AIM OF THE TASK
Each entry that follows is to be retyped exactly. Pictures do not belong in the copy.

Data extracted from a collection
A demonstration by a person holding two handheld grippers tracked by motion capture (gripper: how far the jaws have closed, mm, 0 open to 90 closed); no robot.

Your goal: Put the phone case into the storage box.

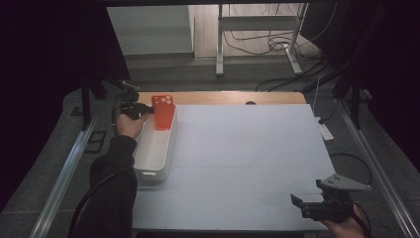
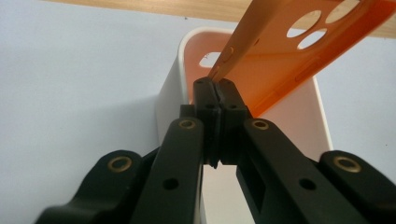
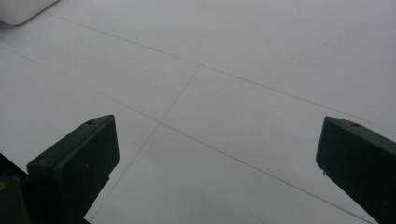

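Orange phone case (image 1: pixel 163 112) pinched by its edge in the left gripper (image 2: pixel 215 88), held over the far end of the white bin (image 1: pixel 153 148) at the table's left; not yet dropped in. Right gripper (image 1: pixel 303 204) idle near right, jaws wide, holding nothing

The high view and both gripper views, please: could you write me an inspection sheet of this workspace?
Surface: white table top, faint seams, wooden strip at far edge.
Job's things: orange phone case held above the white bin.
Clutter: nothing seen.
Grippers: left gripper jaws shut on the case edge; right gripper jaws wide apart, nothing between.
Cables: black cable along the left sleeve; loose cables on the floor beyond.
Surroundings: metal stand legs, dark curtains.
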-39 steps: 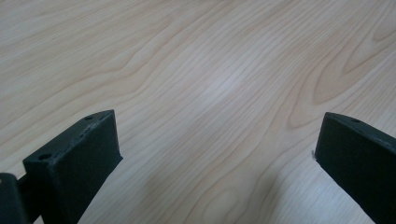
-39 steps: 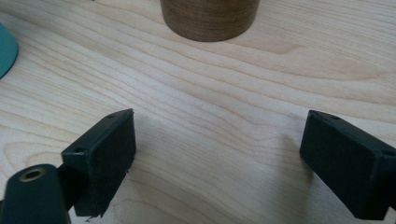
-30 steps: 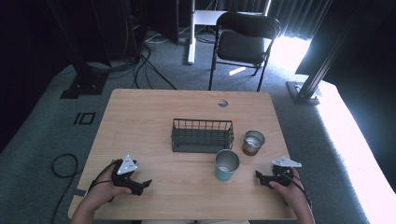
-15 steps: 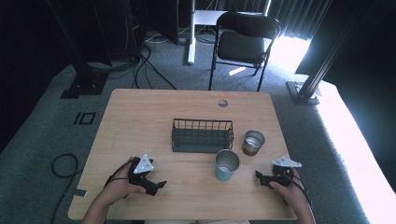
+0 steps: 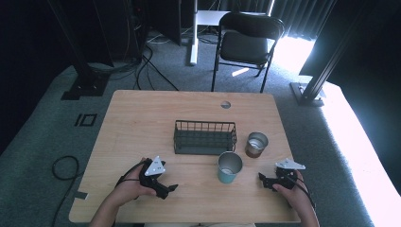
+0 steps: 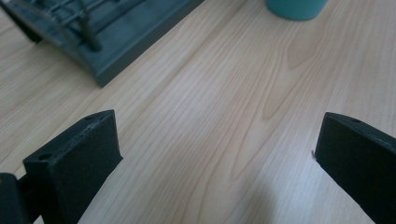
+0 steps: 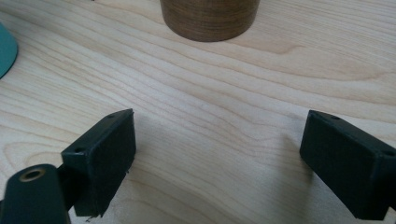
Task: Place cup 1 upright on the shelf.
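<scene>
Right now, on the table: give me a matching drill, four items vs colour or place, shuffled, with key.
Items:
1. cup
2. tumbler
3. wire basket
4. left gripper

Descriptions:
A. brown, right of the basket
B. teal, in front of the basket's right end
C. near the table's front edge, left side, jaws open
D. dark, mid-table, nothing in it

Pairs: 1-B, 2-A, 3-D, 4-C
</scene>
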The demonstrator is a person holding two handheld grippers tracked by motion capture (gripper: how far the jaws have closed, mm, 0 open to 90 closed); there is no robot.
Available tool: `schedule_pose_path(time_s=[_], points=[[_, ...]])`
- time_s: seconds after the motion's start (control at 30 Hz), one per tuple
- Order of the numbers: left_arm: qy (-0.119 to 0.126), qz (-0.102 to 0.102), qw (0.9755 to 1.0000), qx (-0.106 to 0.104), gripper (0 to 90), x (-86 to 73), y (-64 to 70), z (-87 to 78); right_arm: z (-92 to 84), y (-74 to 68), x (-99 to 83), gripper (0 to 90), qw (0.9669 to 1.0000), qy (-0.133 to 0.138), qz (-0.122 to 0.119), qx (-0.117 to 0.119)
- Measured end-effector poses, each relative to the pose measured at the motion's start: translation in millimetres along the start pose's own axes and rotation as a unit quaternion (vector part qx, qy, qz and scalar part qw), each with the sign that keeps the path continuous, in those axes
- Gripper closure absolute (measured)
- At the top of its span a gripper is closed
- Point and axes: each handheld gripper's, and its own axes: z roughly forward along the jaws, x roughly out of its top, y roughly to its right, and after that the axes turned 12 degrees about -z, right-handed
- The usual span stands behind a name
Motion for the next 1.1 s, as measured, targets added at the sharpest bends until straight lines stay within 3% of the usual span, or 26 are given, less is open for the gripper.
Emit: schedule_pose_path(time_s=[0.47,0.67,1.1], points=[[0.001,0.029,0.9989,-0.037,0.6,20.2,19.9,19.7,0.0,0.0,0.0,10.2,1.0000,0.000,0.000,0.000],[0.009,0.031,0.9986,-0.041,0.7,28.2,24.4,24.0,0.0,0.0,0.0,10.2,1.0000,0.000,0.000,0.000],[0.031,0.042,0.9956,-0.078,0.7,48.5,42.4,44.3,0.0,0.0,0.0,10.2,1.0000,0.000,0.000,0.000]])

TASK OUTPUT
A demonstration by a person holding two handheld grippers tracked by motion capture (gripper: how far the jaws have closed, mm, 0 open to 90 closed); no robot.

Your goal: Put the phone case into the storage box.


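Orange phone case (image 1: pixel 163 112) pinched by its edge in the left gripper (image 2: pixel 215 88), held over the far end of the white bin (image 1: pixel 153 148) at the table's left; not yet dropped in. Right gripper (image 1: pixel 303 204) idle near right, jaws wide, holding nothing

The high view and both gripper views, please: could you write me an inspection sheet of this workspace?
Surface: white table top, faint seams, wooden strip at far edge.
Job's things: orange phone case held above the white bin.
Clutter: nothing seen.
Grippers: left gripper jaws shut on the case edge; right gripper jaws wide apart, nothing between.
Cables: black cable along the left sleeve; loose cables on the floor beyond.
Surroundings: metal stand legs, dark curtains.
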-39 steps: 
-39 steps: 
-30 steps: 
-15 steps: 
+0 steps: 
+0 steps: 
+0 steps: 
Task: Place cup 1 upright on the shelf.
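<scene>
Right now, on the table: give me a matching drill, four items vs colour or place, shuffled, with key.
Items:
1. cup
2. tumbler
3. wire basket
4. left gripper

Descriptions:
A. brown, right of the basket
B. teal, in front of the basket's right end
C. near the table's front edge, left side, jaws open
D. dark, mid-table, nothing in it

Pairs: 1-B, 2-A, 3-D, 4-C
</scene>
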The demonstrator is a person holding two handheld grippers tracked by motion capture (gripper: how far the jaws have closed, mm, 0 open to 90 closed); there is no robot.
Available tool: `schedule_pose_path(time_s=[_], points=[[_, ...]])`
- time_s: seconds after the motion's start (control at 30 Hz), one per tuple
- Order of the numbers: left_arm: qy (-0.119 to 0.126), qz (-0.102 to 0.102), qw (0.9755 to 1.0000), qx (-0.106 to 0.104), gripper (0 to 90), x (-86 to 73), y (-64 to 70), z (-87 to 78); right_arm: z (-92 to 84), y (-74 to 68), x (-99 to 83), gripper (0 to 90), qw (0.9669 to 1.0000), qy (-0.133 to 0.138), qz (-0.122 to 0.119), qx (-0.117 to 0.119)
- Measured end-effector poses, each relative to the pose measured at the motion's start: translation in millimetres along the start pose's own axes and rotation as a unit quaternion (vector part qx, qy, qz and scalar part qw), each with the sign that keeps the path continuous, in those axes
- Gripper closure absolute (measured)
- At the top of its span a gripper is closed
- Point and axes: each handheld gripper's, and its own axes: z roughly forward along the jaws, x roughly out of its top, y roughly to its right, and after that the axes turned 12 degrees about -z, right-handed
- The usual span stands behind a name
Motion for the next 1.1 s, as measured, targets added at the sharpest bends until straight lines stay within 3% of the usual span, or 26 are given, less is open for the gripper.
Emit: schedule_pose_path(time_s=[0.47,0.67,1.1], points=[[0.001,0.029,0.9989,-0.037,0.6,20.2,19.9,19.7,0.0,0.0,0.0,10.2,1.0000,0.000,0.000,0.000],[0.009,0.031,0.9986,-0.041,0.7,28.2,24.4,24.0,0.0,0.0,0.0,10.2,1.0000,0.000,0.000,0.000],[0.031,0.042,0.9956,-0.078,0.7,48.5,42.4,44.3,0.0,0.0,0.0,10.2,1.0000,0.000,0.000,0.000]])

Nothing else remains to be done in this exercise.